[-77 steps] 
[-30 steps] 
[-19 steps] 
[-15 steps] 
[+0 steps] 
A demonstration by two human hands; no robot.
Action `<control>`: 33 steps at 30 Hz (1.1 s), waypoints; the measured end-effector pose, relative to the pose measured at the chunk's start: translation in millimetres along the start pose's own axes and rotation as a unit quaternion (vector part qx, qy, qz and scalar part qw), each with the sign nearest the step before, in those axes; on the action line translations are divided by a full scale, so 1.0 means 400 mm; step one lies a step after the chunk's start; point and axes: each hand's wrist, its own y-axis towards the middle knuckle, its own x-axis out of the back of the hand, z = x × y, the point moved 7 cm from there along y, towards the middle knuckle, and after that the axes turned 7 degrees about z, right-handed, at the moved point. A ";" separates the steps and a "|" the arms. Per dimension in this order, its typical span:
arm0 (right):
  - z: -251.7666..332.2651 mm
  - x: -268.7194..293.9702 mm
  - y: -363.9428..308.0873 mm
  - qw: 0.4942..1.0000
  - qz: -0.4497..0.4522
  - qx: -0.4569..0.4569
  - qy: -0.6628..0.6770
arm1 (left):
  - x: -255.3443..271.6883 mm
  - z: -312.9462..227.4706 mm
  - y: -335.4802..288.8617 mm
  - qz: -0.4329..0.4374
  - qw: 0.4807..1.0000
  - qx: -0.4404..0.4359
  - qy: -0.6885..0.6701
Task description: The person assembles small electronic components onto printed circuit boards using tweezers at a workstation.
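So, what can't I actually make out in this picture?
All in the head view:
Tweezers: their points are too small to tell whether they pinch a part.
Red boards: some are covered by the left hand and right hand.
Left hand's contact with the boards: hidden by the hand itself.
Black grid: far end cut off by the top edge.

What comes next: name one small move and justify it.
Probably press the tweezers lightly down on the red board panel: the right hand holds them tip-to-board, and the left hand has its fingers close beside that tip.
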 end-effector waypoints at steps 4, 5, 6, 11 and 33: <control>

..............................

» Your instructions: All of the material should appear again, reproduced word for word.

» Exercise output:
[-77 steps] 
[-30 steps] 
[-19 steps] 
[-15 steps] 
[+0 steps] 
A demonstration by two human hands; no robot.
Action `<control>`: 33 steps at 30 Hz (1.1 s), waypoints; the measured end-effector pose, relative to the pose measured at the chunk's start: translation in millimetres along the start pose's own axes and rotation as a unit quaternion (vector part qx, qy, qz and scalar part qw), each with the sign nearest the step before, in those axes; on the action line translations are divided by a full scale, so 1.0 means 400 mm; step one lies a step after the chunk's start; point and axes: each hand's wrist, its own y-axis towards the middle knuckle, its own x-axis out of the back of the hand, z = x × y, the point moved 7 cm from there along y, towards the middle knuckle, and after that the axes turned 7 degrees about z, right-handed, at the moved point. A ";" separates the steps and a "|" the arms. Per dimension in this order, its typical span:
arm0 (right):
  - z: -251.7666..332.2651 mm
  - x: -268.7194..293.9702 mm
  - y: -363.9428..308.0873 mm
  - qw: 0.4942..1.0000
  - qz: -0.4497..0.4522
  - qx: -0.4569..0.4569
  - qy: -0.6628..0.6770
arm1 (left):
  - x: -255.3443..271.6883 mm
  - z: -312.9462..227.4706 mm
  - y: -335.4802..288.8617 mm
  - qz: -0.4329..0.4374
  - qw: 0.4807..1.0000
  - qx: -0.4404..0.4359
  - qy: -0.6885..0.6701
Task description: The person assembles small electronic components onto printed circuit boards using tweezers at a workstation.
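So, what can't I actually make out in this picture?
All in the head view:
Tweezers: their points are too small to tell whether they pinch a part.
Red boards: some are covered by the left hand and right hand.
Left hand's contact with the boards: hidden by the hand itself.
Black grid: far end cut off by the top edge.

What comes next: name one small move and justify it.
Probably press the tweezers lightly down on the red board panel: the right hand holds them tip-to-board, and the left hand has its fingers close beside that tip.
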 end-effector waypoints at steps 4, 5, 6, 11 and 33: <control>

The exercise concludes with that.